(Task description) Wherever the listing has a line with the string "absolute", copy that line out.

(Records to process)
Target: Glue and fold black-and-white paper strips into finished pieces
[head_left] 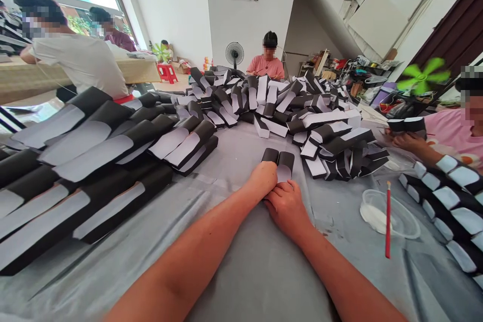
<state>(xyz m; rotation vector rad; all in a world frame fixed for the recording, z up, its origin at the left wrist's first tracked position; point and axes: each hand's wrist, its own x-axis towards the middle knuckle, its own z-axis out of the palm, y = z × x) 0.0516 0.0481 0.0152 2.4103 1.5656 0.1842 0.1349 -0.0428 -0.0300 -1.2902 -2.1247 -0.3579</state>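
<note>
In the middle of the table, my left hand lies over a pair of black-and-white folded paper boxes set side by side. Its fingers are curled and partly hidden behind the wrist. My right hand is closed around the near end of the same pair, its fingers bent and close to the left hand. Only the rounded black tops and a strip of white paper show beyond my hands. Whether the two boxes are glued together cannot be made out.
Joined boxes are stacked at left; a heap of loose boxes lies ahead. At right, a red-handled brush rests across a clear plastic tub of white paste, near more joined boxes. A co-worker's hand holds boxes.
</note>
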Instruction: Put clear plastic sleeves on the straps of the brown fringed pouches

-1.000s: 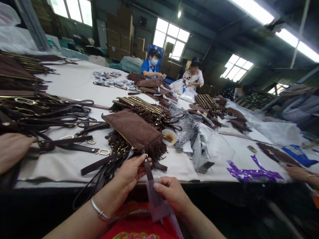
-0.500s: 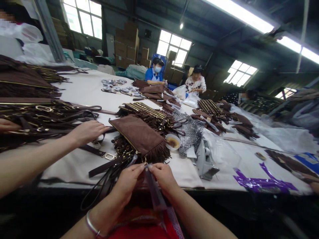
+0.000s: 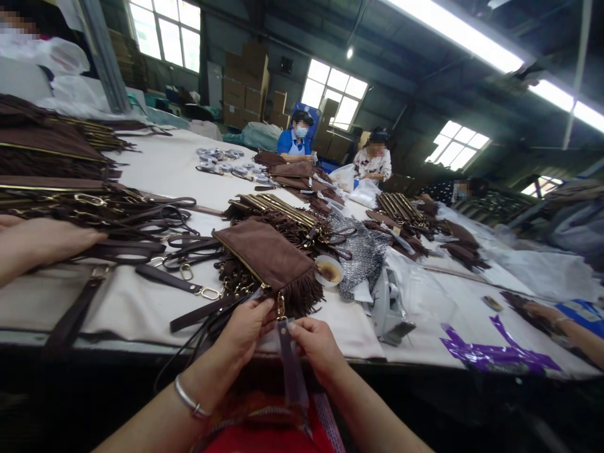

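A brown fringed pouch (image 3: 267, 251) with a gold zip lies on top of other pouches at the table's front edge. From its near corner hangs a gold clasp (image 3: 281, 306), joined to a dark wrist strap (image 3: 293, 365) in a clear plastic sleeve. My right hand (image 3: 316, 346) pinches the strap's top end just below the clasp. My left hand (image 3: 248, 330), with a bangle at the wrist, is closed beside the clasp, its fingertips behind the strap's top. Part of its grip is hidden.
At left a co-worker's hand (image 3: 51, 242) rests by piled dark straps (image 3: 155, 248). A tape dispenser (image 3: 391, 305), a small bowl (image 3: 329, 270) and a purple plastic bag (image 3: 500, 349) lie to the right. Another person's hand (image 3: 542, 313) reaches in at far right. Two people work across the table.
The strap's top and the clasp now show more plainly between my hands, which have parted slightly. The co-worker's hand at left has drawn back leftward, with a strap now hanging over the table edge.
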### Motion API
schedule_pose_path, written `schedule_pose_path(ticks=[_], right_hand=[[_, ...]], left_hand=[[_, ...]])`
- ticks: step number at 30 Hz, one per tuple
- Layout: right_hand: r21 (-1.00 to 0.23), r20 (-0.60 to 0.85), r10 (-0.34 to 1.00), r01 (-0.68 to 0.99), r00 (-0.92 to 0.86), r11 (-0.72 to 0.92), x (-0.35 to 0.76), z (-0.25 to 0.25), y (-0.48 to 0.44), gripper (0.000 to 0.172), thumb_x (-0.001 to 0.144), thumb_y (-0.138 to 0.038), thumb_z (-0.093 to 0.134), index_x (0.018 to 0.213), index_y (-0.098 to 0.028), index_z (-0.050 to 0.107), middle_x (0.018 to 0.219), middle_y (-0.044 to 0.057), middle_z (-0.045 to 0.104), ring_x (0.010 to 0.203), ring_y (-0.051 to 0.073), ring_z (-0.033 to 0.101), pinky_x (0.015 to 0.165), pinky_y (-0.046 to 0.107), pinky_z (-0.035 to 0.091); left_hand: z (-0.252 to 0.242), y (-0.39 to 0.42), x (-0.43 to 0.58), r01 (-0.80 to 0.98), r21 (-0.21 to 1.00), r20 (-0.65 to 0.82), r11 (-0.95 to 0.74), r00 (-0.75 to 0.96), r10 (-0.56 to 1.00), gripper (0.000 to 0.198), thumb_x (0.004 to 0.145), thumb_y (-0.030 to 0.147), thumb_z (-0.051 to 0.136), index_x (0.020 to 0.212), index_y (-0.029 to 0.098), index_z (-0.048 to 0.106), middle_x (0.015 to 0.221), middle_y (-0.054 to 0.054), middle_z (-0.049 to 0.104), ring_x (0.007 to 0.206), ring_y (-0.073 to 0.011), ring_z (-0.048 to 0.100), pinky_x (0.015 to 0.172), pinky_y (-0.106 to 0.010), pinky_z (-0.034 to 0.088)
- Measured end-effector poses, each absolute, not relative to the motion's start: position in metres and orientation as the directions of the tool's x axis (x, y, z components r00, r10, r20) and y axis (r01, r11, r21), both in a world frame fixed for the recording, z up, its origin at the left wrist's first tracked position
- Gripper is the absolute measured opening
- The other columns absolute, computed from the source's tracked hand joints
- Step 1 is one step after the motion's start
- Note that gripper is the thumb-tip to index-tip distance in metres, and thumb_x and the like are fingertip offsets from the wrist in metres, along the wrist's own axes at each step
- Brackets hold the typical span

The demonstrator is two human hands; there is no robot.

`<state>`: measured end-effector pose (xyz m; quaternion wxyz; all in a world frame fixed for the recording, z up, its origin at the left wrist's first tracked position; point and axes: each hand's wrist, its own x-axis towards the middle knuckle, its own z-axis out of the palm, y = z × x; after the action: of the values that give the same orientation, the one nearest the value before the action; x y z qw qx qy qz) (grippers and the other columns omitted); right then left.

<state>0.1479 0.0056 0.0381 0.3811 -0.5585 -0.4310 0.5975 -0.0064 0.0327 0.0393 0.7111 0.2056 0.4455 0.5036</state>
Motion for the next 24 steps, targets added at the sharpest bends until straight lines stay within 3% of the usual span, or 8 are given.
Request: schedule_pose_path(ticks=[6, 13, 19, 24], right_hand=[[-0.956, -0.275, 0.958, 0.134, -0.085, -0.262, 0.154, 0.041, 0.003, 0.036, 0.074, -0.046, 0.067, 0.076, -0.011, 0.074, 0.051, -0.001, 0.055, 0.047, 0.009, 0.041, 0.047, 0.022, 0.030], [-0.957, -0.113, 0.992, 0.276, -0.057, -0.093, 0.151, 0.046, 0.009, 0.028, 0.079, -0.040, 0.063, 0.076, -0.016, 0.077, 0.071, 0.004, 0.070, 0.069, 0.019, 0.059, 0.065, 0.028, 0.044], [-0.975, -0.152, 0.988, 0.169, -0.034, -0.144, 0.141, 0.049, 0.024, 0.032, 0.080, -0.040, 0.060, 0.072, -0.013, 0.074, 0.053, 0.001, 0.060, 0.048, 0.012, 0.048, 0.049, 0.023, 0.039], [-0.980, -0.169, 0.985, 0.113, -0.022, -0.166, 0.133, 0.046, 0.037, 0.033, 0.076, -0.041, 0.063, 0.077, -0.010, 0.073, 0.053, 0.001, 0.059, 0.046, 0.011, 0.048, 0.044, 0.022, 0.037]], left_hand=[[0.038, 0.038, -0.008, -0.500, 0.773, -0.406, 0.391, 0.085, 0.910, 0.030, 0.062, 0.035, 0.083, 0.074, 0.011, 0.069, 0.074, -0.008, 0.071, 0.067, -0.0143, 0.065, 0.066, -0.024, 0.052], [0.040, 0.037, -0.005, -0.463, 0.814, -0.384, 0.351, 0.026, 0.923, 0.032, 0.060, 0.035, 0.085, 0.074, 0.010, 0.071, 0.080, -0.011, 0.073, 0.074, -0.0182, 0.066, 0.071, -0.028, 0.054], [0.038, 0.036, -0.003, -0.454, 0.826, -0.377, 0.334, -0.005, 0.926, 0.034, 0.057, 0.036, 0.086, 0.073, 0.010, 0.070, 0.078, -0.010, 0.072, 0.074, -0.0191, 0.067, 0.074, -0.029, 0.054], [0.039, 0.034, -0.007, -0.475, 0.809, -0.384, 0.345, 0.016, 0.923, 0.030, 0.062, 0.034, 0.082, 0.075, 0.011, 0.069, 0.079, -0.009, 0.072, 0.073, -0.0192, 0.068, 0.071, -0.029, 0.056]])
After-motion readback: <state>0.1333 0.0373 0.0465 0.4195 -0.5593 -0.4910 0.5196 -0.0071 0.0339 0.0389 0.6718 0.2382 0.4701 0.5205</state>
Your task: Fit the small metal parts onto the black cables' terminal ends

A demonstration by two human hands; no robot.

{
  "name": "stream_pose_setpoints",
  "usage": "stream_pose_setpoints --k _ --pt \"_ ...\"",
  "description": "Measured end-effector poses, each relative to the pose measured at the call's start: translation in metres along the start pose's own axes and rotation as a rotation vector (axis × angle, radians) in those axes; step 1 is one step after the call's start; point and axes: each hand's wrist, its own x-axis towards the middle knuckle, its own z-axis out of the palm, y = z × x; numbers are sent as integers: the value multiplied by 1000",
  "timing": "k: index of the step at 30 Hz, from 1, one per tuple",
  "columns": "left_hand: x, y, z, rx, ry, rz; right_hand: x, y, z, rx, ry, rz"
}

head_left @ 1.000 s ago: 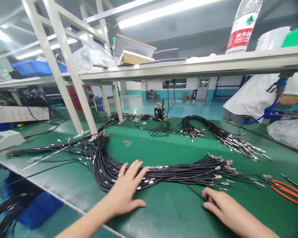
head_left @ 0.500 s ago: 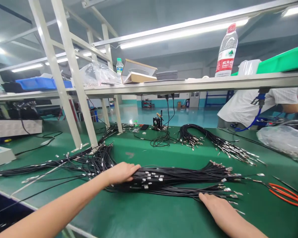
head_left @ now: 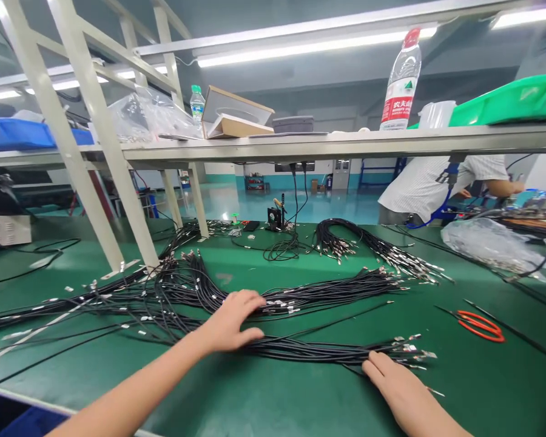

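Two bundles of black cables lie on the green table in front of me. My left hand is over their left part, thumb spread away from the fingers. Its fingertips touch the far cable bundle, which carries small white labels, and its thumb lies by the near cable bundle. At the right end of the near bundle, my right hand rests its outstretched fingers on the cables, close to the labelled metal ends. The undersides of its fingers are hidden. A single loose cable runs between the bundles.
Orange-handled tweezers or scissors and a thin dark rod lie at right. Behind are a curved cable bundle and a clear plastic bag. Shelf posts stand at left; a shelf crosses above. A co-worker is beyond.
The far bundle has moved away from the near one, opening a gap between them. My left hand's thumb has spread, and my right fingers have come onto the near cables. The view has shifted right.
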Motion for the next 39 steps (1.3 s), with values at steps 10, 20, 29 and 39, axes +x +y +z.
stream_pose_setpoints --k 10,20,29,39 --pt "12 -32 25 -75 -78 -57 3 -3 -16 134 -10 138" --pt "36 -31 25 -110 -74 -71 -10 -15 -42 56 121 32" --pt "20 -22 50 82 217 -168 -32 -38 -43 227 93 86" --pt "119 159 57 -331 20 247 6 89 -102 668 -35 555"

(Task answer)
- Measured end-effector poses, each absolute, not relative to the motion's start: position in metres and orientation as the directions of the tool's x axis (x, y, z components r00, r10, r20) and y axis (r01, r11, r21), both in a world frame fixed for the recording, z up, its origin at the left wrist's first tracked position
- Gripper is the absolute measured opening
- The other columns absolute, computed from the source's tracked hand joints

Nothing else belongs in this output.